S’agissant d’une petite ville provinciale, beaucoup de secteurs y sont encore à développer, ce qui offre beaucoup d’opportunités aux nouveaux venus. Une communauté de ces nouveaux artisans de la région de Iaroslavl a été créée par Bris Aïmov et on y trouve des confiseurs, des couturiers et des menuisiers.
Ceux qui ont déménagé forment la partie la plus active de la société locale : non seulement ils y vivent et gagnent leur vie, mais ils transforment aussi l'espace de Pereslavl-Zalesski. L'année dernière, Anna Panikhina a organisé un projet de restauration de l'environnement historique (Tom Sawyer Fest). Dans le cadre de ce festival, les participants ont mis en ordre – poli et peint – plusieurs vieilles maisons de la rue principale. Cette année, ils prévoient de relancer cette expérience.
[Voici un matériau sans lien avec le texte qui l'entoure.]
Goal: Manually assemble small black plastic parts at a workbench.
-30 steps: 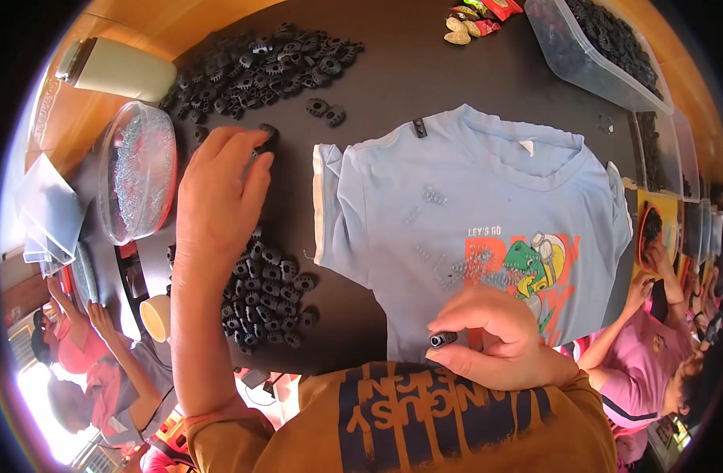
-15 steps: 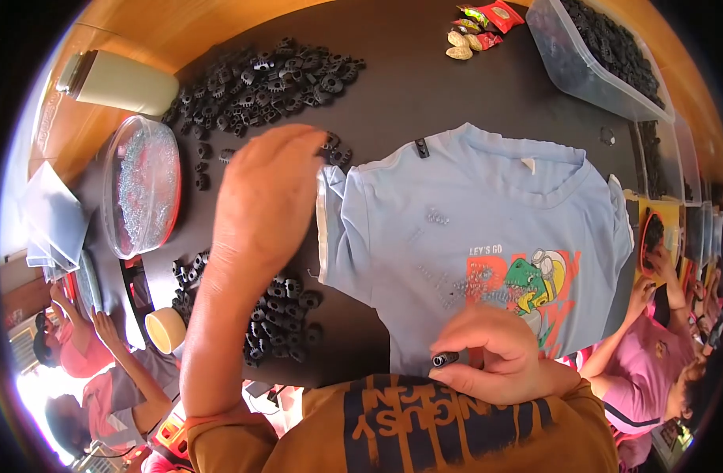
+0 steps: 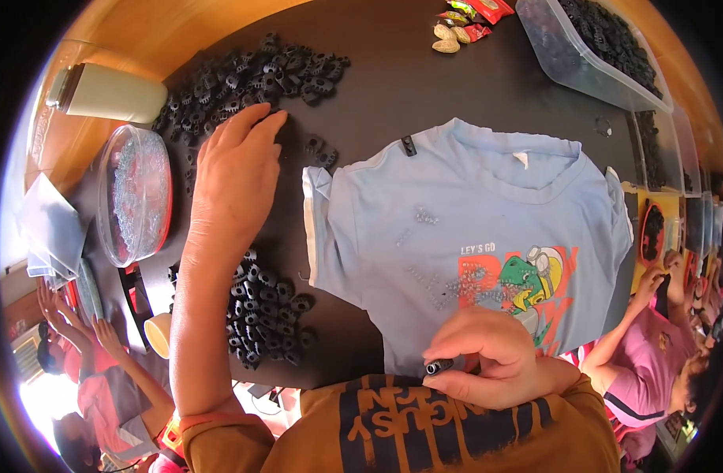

Ce qu’ils ne comptent pas faire, c’est revenir dans leur mégapole. Parfois, ils vont « se promener » à Moscou, mais déjà le lendemain leur nouvelle ville leur manque. « Certes, chez nous il n’y a pas de publicité lumineuse, ni de grands centres commerciaux, mais l’on peut marcher pieds nus dans l’herbe, boire de l’eau pure et manger les légumes cultivés dans notre potager et la viande fermière. On est mieux ici », assure Anna.